Flores’ victory represents a major upset for the historically Democratic seat.
A Republican has not won the seat since the district was drawn in the last redistricting cycle 10 years ago. In fact, over the past forty years, a Republican has only won the seat once, in 2010.
Flores squeaked past the 50 percent mark just after 9 p.m. on Tuesday night. At the time, runner-up Dan Sanchez, a Democrat, had just over 43 percent of the vote.
Flores enjoyed a clear advantage over Sanchez in the election day vote count. Among early voters only, the gap between the two candidates was fewer than 300 votes. Election day voters preferred Flores to Sanchez by well over a thousand votes.
The special election pitted candidates from both parties in a four-way race on the same ballot.
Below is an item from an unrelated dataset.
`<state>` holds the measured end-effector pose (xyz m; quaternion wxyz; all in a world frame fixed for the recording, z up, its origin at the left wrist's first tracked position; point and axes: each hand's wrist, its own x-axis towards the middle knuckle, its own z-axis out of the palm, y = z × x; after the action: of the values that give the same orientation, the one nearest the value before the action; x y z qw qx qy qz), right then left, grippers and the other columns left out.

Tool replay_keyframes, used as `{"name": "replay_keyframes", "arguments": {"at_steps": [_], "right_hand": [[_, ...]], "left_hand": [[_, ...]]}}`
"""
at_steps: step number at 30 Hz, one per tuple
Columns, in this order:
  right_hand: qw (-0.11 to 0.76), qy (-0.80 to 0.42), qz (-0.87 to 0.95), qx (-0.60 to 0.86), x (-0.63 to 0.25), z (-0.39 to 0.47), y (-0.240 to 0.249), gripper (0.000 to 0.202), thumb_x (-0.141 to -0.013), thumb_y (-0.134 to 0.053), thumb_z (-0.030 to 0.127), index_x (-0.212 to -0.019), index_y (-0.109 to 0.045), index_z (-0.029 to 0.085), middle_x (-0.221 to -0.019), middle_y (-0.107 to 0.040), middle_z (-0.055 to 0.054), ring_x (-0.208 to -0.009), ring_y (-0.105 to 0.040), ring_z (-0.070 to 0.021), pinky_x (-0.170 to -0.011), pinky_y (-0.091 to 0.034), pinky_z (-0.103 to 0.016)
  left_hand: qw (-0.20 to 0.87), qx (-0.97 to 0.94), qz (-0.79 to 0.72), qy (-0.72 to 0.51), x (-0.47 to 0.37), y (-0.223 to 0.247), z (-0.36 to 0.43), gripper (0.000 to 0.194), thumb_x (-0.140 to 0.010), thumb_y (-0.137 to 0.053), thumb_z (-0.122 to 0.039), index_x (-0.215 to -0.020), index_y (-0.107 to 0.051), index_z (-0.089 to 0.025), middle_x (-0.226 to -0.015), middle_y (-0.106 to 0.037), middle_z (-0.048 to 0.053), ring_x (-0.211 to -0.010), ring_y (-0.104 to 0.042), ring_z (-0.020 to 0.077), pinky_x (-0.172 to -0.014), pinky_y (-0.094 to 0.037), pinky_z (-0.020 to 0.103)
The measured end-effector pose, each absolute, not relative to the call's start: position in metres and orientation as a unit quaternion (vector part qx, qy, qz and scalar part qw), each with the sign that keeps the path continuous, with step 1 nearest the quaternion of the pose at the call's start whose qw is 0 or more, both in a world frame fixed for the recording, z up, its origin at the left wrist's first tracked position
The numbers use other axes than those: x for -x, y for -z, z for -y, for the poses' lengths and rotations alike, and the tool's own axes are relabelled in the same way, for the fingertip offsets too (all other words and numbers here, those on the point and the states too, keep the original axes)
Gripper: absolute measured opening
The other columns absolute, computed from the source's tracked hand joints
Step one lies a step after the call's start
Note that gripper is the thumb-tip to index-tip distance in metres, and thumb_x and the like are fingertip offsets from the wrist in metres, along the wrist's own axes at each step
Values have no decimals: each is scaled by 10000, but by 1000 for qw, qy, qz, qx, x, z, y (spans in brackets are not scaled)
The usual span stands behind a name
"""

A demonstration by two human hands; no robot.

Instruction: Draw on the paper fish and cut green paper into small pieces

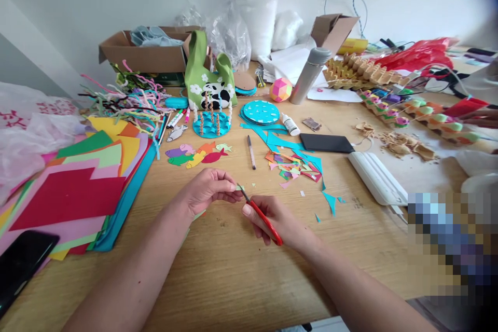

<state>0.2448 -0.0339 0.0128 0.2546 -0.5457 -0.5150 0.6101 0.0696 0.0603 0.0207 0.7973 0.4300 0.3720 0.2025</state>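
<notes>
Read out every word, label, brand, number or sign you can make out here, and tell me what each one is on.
No text can be read.
White plastic bag: red marks, too blurred to read.
Small white bottle: label print, too small to read.
Red scissors: no lettering shows.

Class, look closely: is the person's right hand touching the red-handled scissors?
Touching. The head view shows it plainly: the right hand is closed around the red handles of the scissors, with no gap.
</notes>
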Motion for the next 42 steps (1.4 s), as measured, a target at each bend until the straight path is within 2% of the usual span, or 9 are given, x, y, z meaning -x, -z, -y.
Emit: {"name": "replay_keyframes", "arguments": {"at_steps": [11, 18, 29, 34, 42], "right_hand": [[255, -608, 520, 542, -246, 35, -10, 497, -785, -574, 665, -714, -454, 188, -496, -504, 56, -352, -468, -73, -319, -325, -169], [254, -617, 502, 550, -244, 35, -14, 489, -761, -617, 645, -692, -439, 195, -462, -486, 69, -332, -445, -68, -303, -322, -165], [250, -622, 484, 562, -242, 34, -19, 537, -717, -594, 710, -665, -416, 206, -421, -461, 77, -306, -429, -67, -290, -288, -165], [257, -624, 476, 563, -242, 33, -18, 508, -706, -645, 663, -673, -425, 207, -414, -462, 84, -297, -418, -65, -288, -282, -166], [267, -614, 483, 564, -243, 34, -15, 508, -771, -562, 684, -699, -464, 192, -462, -524, 50, -333, -468, -81, -321, -297, -178]], "left_hand": [[793, -437, -375, -197, -69, -22, -60, 179, -576, -772, -229, -650, -651, -119, -690, -726, 95, -664, -678, 176, -714, -502, 304], [794, -437, -374, -196, -69, -22, -60, 172, -577, -768, -226, -649, -655, -119, -692, -726, 100, -666, -678, 180, -719, -499, 313], [797, -435, -369, -198, -67, -19, -61, 170, -598, -774, -220, -675, -667, -112, -712, -733, 109, -672, -684, 179, -713, -503, 305], [801, -429, -369, -195, -67, -17, -62, 177, -614, -783, -219, -712, -684, -110, -736, -739, 109, -672, -687, 173, -736, -510, 315], [792, -417, -394, -210, -69, -19, -61, 227, -604, -814, -244, -745, -703, -105, -789, -747, 129, -713, -702, 198, -735, -525, 322]]}}
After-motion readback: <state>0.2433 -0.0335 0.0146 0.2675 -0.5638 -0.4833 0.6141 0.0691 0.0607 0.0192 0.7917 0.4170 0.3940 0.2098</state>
However, party leaders largely rallied behind Flores and Sanchez.
Flores, a respiratory care practitioner, had already won the Republican primary in March before the incumbent Filemon Vela (D-TX-34) announced his retirement. Flores enjoyed the endorsements of Governor Greg Abbott and Texas GOP Chairman Matt Rinaldi.
On the Democratic side, Rep. Vicente Gonzalez (D-TX-15), who currently represents a neighboring congressional district in South Texas, won the Democratic nomination on March 1. However, Vela’s abrupt resignation announcement meant that Gonzalez would have had to leave his current seat to run for the 34th district instead of waiting for a regular transition in November.
Gonzalez decided not to leave his current seat, endorsing Sanchez in his stead.
Sanchez also nabbed Vela’s endorsement among other prominent Democrats, such as attorney general candidate Rochelle Garza.
Bolstered by ongoing political trends in South Texas, timing gave Republicans an advantage.
The voting population included in District 34 under the current map leans 54 percent Democratic based on data from the past two general elections. But the voting population of the newly adopted district map leans 63 percent Democratic.
In other words, if Vela had not retired and triggered a special election, his replacement would have been decided in November by a more Democratic voting population than what the district currently includes.
Flores may face a greater challenge in November when the regular election takes place under the new map with a more Democratic voting population.
Abbott set the special election for June 14 instead of letting the district remain unrepresented until November, citing his authority under the Texas Disaster Act.
Texas’ 34th Congressional District spans a swath of South Texas and the Gulf Coast region, reaching south to Cameron County at the border.
Flores has said she prioritizes border security and pro-life legislation.
Abbott framed Flores’ victory as a foothold for Republicans in a historically Democratic area of the state.
“Congress just got more Republican. Texas just got more red. The future is looking bright red in Texas,” Abbott wrote on social media.